The new beau, B, is proving to be the dating sensation of the new millennia. As time goes by (yes, just over two weeks now - looking long term compared to recent history), he is just getting better and better. But of course, as time goes by, I have to keep suppressing my insecurities. I am a little worried that he will find out that I am really not this self-assured and confident - and the true self will come forth. Perhaps we are both putting on a small show. Showing off our best side, our wittiest repartee, our most charming demeanour. What happens when we stop trying to impress each other anymore? Oh that's right - that's called marriage. [Sorry, the cynic in me couldn't resist that one.]
I am currently reading my way through the entire Alain de Botton collection.
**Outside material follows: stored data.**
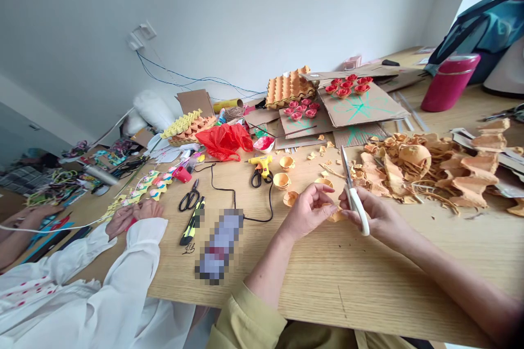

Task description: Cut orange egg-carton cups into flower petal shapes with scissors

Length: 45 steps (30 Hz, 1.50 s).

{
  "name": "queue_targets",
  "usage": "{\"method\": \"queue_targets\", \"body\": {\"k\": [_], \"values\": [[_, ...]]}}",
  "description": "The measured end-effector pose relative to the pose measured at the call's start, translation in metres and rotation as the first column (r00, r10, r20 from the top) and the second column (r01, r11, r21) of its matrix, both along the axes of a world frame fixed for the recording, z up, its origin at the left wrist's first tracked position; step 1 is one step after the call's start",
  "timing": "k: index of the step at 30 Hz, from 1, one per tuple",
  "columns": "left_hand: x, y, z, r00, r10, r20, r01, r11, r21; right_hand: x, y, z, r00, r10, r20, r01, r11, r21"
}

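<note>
My right hand point(379, 215) is closed around the white-handled scissors point(357, 208), whose blades point up and away from me. Between my two hands sits a small orange egg-carton piece point(337, 215). My left hand point(307, 211) pinches that piece from the left, and my right fingertips are close to or touching its other side; which, I cannot tell. Just beyond my left hand lie trimmed egg-carton cups point(281, 181), with one point(290, 198) nearly at my knuckles. A heap of torn egg-carton scraps point(417, 166) lies to the right of the scissors.
A yellow glue gun point(260, 164) with a black cord, black scissors point(189, 197) and a box cutter point(192, 222) lie left. Red flowers point(343, 89) rest on cardboard point(379, 109) at the back. A pink bottle point(450, 83) stands right. Another person's hands point(135, 215) work at left.
</note>
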<state>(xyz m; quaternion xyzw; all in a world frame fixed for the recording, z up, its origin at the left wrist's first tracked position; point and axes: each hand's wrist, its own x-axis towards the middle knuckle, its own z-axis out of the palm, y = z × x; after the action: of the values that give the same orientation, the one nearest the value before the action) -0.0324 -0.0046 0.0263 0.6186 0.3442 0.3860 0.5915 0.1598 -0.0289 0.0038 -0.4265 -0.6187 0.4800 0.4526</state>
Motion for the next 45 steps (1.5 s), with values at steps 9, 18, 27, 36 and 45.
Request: {"method": "queue_targets", "body": {"k": [9,18,27,36,45], "values": [[0.015,-0.008,-0.012,0.985,-0.026,0.170,0.059,0.979,-0.193,0.004,0.004,0.006,0.973,-0.153,-0.171,0.135,0.985,-0.111],[0.017,-0.007,-0.013,0.885,0.162,0.436,0.106,0.843,-0.528,0.000,0.000,0.011,0.973,-0.149,-0.176,0.142,0.988,-0.055],[0.027,-0.012,-0.024,0.801,0.171,0.573,0.262,0.762,-0.593,0.002,-0.002,-0.006,0.992,-0.121,-0.019,0.123,0.985,0.121],[0.014,-0.004,-0.010,0.740,0.316,0.593,0.043,0.859,-0.511,0.002,-0.006,0.013,0.964,0.191,-0.187,-0.220,0.964,-0.152],[0.012,-0.005,-0.011,0.702,0.257,0.664,0.124,0.874,-0.469,-0.001,-0.007,0.000,0.863,0.339,-0.373,-0.437,0.873,-0.218]]}}
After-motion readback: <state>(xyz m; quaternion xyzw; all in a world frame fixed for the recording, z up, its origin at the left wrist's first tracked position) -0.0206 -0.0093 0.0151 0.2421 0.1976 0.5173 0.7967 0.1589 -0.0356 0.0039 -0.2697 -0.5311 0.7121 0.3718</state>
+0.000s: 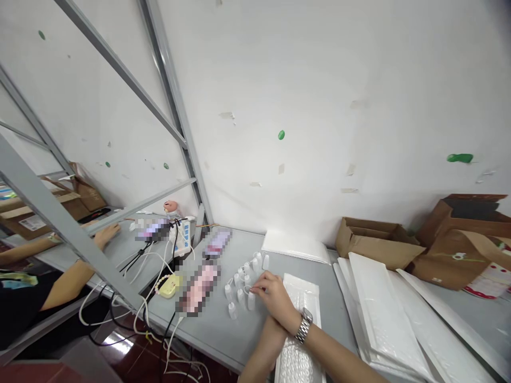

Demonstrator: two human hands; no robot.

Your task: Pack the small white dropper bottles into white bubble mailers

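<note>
Several small white plastic bottles [238, 284] stand in a loose cluster on the grey table [223, 330]. My right hand [275, 298], with a metal watch [304, 324] on its wrist, reaches in from the lower right. Its fingertips pinch one small white bottle [250, 299] at the cluster's near edge. My left hand [275, 325] comes up from the bottom edge and lies mostly hidden under my right wrist, so its fingers do not show. Both hands rest over a white bubble mailer [301, 290].
White padded mailers [383, 314] are stacked to the right, with open cardboard boxes [371, 242] behind them. A power strip [181, 238], cables and blurred devices lie to the left. A grey metal rack frame [59, 223] crosses the left side. A co-worker's hand [106, 234] rests beyond it.
</note>
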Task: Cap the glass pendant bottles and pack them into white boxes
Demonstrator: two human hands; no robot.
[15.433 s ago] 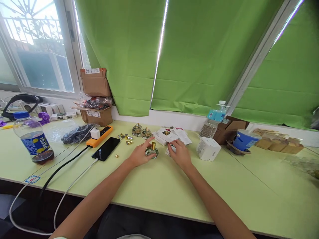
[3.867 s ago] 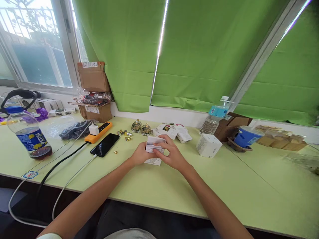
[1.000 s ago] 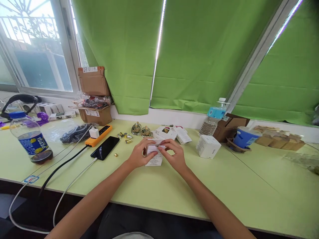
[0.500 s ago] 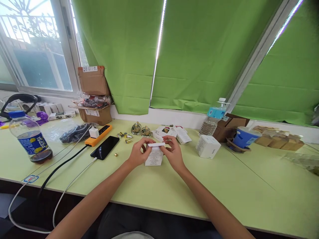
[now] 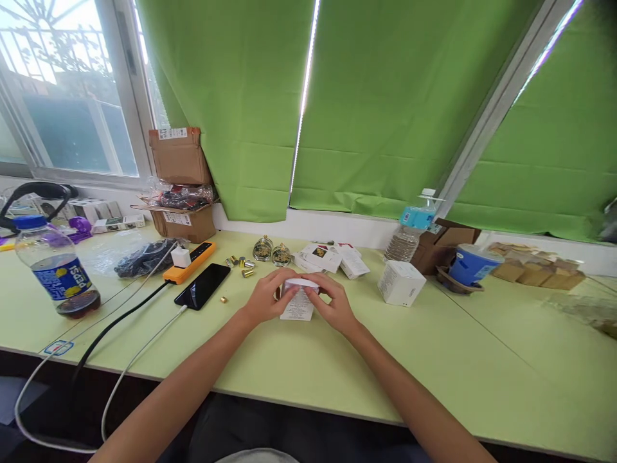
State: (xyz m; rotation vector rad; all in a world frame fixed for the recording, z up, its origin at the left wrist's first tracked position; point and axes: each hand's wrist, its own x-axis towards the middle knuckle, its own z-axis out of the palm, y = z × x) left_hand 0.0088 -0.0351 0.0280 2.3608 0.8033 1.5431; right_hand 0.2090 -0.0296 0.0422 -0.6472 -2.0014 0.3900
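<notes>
- Your left hand (image 5: pixel 270 296) and right hand (image 5: pixel 332 299) both grasp the box (image 5: pixel 297 308), fingers and thumbs at its top; it stands upright on the table (image 5: pixel 357 373) between them.
- Just beyond your left hand you have two glass bottles (image 5: pixel 263 248), with a cluster of caps (image 5: pixel 247 272) to their left and a lone gold cap (image 5: pixel 223 299) nearer you.
- Left of that hand lie your phone (image 5: pixel 202 287) and an orange power strip (image 5: pixel 193 267); cables trail from both toward you.
- Right behind your fingers, flat cartons and papers (image 5: pixel 322 257) crowd the space.
- To the right of your right hand, well apart from it, sits a second white box (image 5: pixel 402 284); past that, a water bottle (image 5: pixel 403 244) and a blue tub (image 5: pixel 472 265) in a brown dish (image 5: pixel 457 284).
- Far beyond your left hand, an open carton (image 5: pixel 180 170) holds something in clear plastic; nearer, a clear bag (image 5: pixel 147 258) has a dark object inside.
- The soda bottle (image 5: pixel 60 276), far left of your left hand, has dark liquid in its bottom. What your box contains is hidden.
- You can read "PEPSI" on the soda bottle's blue label; the print on your box is too small.
</notes>
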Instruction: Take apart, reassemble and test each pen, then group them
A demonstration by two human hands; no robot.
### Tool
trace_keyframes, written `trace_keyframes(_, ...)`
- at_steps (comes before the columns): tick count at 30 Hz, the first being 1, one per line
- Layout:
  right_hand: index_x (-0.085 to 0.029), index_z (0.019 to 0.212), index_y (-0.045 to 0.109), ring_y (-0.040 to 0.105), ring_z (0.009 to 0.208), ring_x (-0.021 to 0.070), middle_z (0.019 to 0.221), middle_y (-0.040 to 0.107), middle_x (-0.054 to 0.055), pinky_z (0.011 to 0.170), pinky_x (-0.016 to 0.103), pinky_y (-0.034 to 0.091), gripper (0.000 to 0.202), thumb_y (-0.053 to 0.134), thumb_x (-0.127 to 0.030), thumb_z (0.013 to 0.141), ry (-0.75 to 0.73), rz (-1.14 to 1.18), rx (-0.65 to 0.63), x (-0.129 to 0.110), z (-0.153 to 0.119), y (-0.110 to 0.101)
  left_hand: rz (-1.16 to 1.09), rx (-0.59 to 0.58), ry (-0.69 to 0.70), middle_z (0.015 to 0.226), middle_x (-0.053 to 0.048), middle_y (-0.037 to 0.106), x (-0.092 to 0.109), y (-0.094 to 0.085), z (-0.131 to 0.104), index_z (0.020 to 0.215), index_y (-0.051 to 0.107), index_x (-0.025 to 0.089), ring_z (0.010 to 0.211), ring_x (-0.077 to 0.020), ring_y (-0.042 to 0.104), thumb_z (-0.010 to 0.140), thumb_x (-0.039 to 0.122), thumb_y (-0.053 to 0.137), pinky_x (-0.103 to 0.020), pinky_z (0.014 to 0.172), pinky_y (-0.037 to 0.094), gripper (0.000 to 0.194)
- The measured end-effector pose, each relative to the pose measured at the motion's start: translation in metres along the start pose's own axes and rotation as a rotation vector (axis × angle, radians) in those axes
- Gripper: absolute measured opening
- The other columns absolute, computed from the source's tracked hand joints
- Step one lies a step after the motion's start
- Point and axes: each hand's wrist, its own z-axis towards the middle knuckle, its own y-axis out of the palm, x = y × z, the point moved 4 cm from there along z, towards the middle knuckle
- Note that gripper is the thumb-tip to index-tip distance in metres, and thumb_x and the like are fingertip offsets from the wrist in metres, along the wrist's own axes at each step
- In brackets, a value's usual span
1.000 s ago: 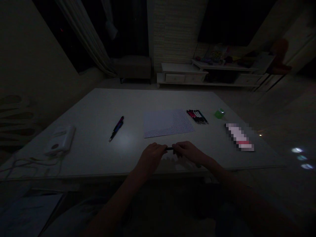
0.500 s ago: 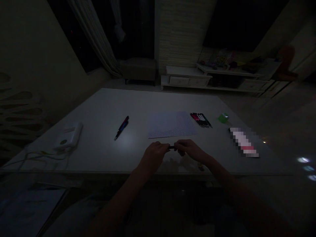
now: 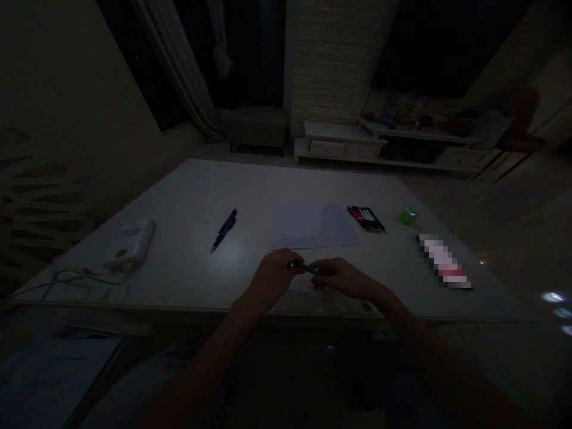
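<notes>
Between my two hands, above the near part of the white table, a dark pen [image 3: 308, 269] is held, tilted slightly down to the right. The fingers of my left hand [image 3: 277, 271] pinch its left end. At its right end, the fingers of my right hand [image 3: 338, 276] close on it. Just beyond my hands lies a sheet of paper [image 3: 308, 226] with dense writing along its right and near sides. Several pens [image 3: 366, 219] lie side by side to the right of the sheet. Two more pens [image 3: 223, 230] rest together on the left.
On the white table [image 3: 179, 196], a white box [image 3: 130, 243] with cables sits at the left. A green-based container [image 3: 407, 216] and a pixelated flat object [image 3: 444, 261] are at the right. A bench [image 3: 257, 128] and a low cabinet [image 3: 339, 149] stand behind the table.
The pen between my hands has turned from nearly level to slanting down rightward, and more of it shows. My left hand has shifted slightly up and left. The camera view has shifted slightly.
</notes>
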Motion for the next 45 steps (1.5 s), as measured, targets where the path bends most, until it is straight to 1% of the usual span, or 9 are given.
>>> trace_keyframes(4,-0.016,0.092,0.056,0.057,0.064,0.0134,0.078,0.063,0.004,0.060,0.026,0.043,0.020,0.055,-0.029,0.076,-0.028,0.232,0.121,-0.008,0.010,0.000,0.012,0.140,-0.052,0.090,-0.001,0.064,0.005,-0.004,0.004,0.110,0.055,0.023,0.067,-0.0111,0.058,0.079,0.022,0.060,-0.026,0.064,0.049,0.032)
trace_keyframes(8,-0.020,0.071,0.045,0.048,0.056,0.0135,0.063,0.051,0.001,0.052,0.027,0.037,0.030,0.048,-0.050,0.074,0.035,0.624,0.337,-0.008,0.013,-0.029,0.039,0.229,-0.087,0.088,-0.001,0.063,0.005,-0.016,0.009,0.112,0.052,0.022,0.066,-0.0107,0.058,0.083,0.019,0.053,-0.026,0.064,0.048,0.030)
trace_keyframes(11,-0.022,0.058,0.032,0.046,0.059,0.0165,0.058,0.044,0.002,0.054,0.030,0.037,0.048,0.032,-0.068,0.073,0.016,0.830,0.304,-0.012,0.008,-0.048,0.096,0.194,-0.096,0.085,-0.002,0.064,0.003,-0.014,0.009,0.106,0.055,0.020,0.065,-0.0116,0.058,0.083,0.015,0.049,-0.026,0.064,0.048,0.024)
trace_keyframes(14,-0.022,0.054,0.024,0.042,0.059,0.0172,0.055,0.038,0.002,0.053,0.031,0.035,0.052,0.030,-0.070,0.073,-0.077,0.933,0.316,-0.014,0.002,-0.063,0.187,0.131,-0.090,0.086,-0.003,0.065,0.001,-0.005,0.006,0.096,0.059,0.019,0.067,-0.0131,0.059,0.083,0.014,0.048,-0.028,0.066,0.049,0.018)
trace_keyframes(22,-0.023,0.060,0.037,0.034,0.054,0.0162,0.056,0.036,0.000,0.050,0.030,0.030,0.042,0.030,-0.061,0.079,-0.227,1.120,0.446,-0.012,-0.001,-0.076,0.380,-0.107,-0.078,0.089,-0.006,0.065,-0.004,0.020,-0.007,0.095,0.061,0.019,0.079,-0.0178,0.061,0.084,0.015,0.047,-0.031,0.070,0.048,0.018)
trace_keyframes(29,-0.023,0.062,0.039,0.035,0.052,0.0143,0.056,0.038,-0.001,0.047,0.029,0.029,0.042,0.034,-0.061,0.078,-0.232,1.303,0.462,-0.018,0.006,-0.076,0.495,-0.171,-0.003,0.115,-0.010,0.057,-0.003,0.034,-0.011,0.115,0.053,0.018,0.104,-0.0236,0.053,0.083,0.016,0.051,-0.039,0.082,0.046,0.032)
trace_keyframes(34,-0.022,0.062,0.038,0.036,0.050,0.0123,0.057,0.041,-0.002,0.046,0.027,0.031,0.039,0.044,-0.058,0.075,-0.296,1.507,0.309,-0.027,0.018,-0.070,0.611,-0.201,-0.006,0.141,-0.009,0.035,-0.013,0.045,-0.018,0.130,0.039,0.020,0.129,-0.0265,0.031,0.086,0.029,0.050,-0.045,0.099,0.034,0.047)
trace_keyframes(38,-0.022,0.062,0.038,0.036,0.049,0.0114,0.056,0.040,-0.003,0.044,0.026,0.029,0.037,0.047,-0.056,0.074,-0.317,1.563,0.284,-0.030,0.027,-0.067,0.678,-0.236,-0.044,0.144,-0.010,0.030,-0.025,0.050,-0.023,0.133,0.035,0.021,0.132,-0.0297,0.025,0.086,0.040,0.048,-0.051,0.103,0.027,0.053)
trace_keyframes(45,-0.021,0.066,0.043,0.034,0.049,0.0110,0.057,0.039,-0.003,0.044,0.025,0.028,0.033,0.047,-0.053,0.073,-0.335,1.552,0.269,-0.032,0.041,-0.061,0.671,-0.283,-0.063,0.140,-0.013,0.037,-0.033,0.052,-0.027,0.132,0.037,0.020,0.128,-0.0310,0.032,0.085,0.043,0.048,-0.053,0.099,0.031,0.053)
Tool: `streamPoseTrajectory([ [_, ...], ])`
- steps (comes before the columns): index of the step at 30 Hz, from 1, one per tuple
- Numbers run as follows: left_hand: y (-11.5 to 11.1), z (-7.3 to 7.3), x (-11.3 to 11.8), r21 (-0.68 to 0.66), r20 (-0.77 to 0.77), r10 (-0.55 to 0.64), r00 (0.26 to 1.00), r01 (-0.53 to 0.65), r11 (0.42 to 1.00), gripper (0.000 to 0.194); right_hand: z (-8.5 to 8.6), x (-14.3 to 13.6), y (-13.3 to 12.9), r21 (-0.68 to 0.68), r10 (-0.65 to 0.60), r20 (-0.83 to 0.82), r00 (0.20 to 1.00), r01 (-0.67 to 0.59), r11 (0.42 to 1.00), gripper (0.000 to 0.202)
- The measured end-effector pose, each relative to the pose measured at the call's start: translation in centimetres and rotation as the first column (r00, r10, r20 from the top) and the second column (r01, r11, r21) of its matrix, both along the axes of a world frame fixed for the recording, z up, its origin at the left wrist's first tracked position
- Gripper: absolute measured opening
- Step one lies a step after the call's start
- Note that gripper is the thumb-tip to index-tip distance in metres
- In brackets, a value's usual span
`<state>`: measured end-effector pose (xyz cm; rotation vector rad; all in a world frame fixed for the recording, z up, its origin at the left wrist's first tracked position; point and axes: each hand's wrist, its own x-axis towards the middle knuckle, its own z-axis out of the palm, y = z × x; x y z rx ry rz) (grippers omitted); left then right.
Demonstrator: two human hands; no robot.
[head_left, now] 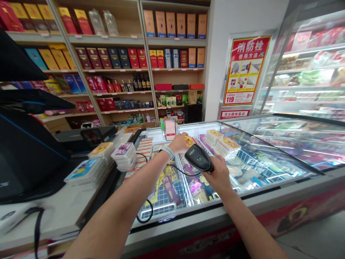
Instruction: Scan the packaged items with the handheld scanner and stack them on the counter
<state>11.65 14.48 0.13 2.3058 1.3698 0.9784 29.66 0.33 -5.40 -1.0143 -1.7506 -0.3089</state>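
My right hand [219, 174] is wrapped around the handle of a black barcode scanner [198, 157], held above the glass top of a chest freezer. From the scanner a black cable [185, 173] loops to the left across the glass. My left hand [179, 143], with a pale watch strap at the wrist, is closed at the edge of a flat yellow-labelled pack [189, 140], just behind the scanner head. The scanner partly hides this pack. To the right, stacks of similar clear plastic packs [229, 146] stand on the glass.
More stacks of labelled packs [124, 155] stand on the left counter, beside a black checkout machine [24, 151]. A payment stand with a pink screen [170, 129] is behind my left hand. Under the glass, white wire baskets [185, 187] hold wrapped goods. Shelves of boxes [113, 57] line the back wall.
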Motion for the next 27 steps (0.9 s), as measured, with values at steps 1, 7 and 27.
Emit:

I must admit to being hesitant at first - when something like a modern philosopher achieves a modicum of commercial success, I poo-poo it as being mere pap that is pandering to the masses. So, it comes as a great surprise to myself to find that I am enjoying his work immensely. The book that I am currently making my way through is "On Love", which is philosophical telling of the process of falling in love and how the relationship develops. It is curious being in that stage in life and reading about it at the same time. Much of what he has written rings very true for me, but none more so (and in light of the previous paragraph) than the following quote,
Every fall into love involves the triumph of hope over self-knowledge. We fall in love opting that we will not find in the other what we know is in ourselves - all the cowardice, weakness, laziness, dishonesty, compromise, and brute stupidity.